Entre eles, 442 pessoas, equivalentes a 38% de toda a amostra, faziam uso contínuo, definido pelos pesquisadores como cinco a sete noites por semana. Outros 252 participantes utilizavam os medicamentos de uma a quatro noites semanais.

Os chamados medicamentos Z, categoria que inclui o zolpidem, foram os mais frequentes. O zolpidem foi o medicamento individual mais citado tanto entre usuários ocasionais quanto entre aqueles que faziam uso contínuo. No segundo grupo, 46% relataram utilizá-lo, ante 33% entre os usuários ocasionais.

Também apareceram benzodiazepínicos, antidepressivos sedativos, antipsicóticos e anticonvulsivantes. Alguns medicamentos foram mais frequentes entre usuários contínuos, como trazodona, pregabalina, quetiapina e mirtazapina.

Um dos dados que mais chamaram a atenção foi o uso sem prescrição. Entre os 694 participantes que tomavam medicamentos para dormir, 274, ou 40%, disseram utilizá-los sem orientação médica. Anti-histamínicos vendidos sem receita e relaxantes musculares estavam entre os produtos mais usados nesse grupo.

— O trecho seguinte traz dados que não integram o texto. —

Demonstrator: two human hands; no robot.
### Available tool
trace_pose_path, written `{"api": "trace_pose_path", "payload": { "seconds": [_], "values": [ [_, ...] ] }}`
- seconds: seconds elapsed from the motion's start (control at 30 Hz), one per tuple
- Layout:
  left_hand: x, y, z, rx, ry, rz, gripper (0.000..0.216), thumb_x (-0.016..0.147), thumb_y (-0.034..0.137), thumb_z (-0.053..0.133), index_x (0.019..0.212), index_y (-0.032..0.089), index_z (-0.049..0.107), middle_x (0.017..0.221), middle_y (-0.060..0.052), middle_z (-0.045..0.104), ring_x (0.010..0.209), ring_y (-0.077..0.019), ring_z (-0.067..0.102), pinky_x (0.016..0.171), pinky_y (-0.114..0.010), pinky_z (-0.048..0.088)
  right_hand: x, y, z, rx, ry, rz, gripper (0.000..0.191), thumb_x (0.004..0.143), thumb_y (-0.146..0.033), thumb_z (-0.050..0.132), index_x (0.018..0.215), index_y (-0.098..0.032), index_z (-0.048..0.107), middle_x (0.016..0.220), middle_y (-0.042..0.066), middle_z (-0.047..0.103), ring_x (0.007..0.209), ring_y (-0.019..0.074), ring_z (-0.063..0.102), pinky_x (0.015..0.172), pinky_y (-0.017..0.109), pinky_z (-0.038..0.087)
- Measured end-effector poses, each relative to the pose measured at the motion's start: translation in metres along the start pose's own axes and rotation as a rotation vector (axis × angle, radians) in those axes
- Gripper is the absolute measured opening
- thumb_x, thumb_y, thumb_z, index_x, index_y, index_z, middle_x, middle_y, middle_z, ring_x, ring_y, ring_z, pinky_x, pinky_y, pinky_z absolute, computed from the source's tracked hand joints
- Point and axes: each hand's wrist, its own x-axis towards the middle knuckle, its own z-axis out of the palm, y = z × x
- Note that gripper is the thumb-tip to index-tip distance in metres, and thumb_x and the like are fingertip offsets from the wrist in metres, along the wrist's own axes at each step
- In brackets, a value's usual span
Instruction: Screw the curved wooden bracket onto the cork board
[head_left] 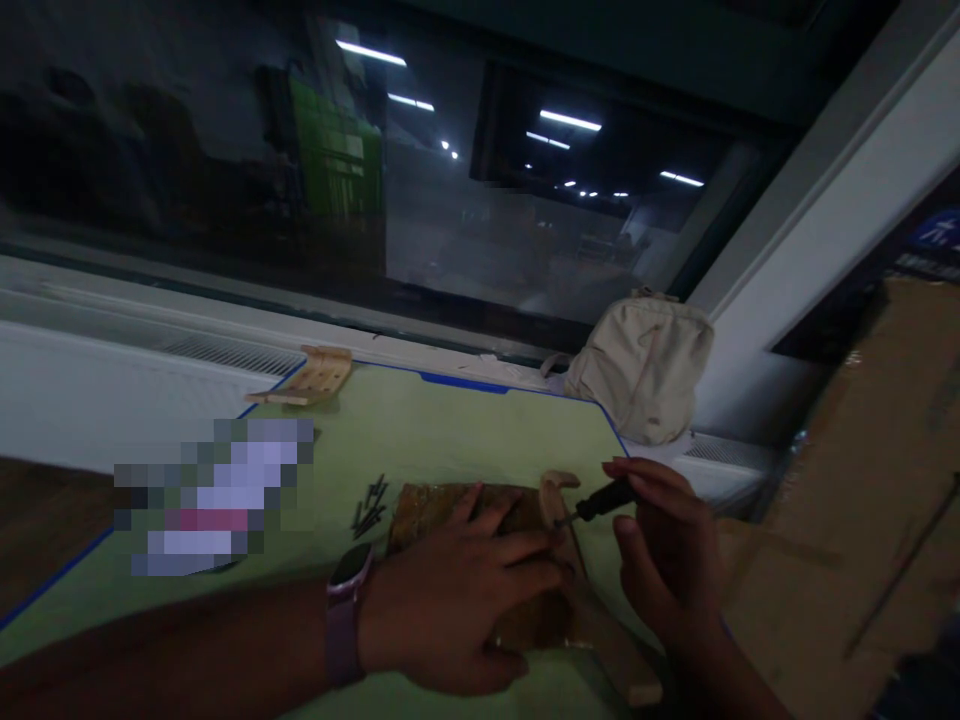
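Well, a wide dark window [525,170] fills the upper part of the view, with ceiling lights reflected in its glass. Below it runs a white ventilated panel [112,390], and a large cardboard box [847,500] stands at the right. The table [420,440] is covered by a pale green cutting mat with a blue edge. A beige cloth bag [641,370] sits just past the mat's far right corner, and a slatted wooden piece [315,375] lies at its far edge. A pixelated patch [214,495] hides whatever lies on the left of the mat.

Near the middle of the mat, the left hand [450,610], with a mauve-strapped watch [346,620] on its wrist, lies over a brown wooden panel [427,515], its fingers [517,545] slightly spread and resting on top. The right hand [667,560] is raised beside it, its fingers [645,480] pinching a black-handled screwdriver [604,500]. The screwdriver's thin shaft points left, its tip right by a rounded pale wooden piece [555,500] at the panel's right end. A small pile of dark screws [369,505] lies on the mat just left of the panel.
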Motion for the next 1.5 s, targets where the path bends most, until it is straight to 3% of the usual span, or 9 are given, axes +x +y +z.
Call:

A coordenadora do estudo, Renatha El Rafihi-Ferreira, ressalta que os medicamentos podem ter papel importante no tratamento da insônia, mas sua indicação deve ser individualizada. Segundo a pesquisadora, o uso prolongado pode estar associado a tolerância e dependência, o que torna necessária a reavaliação médica.

O estudo também encontrou associação entre a gravidade da insônia e o uso de medicamentos. A cada ponto adicional no Índice de Gravidade da Insônia, aumentaram em 14% as chances de uso de remédios.

Os pesquisadores identificaram ainda maior probabilidade de uso entre participantes que se declararam brancos. O estudo, porém, não permite estabelecer a causa dessa diferença, que pode envolver fatores como acesso aos serviços de saúde, práticas de prescrição e desigualdades estruturais.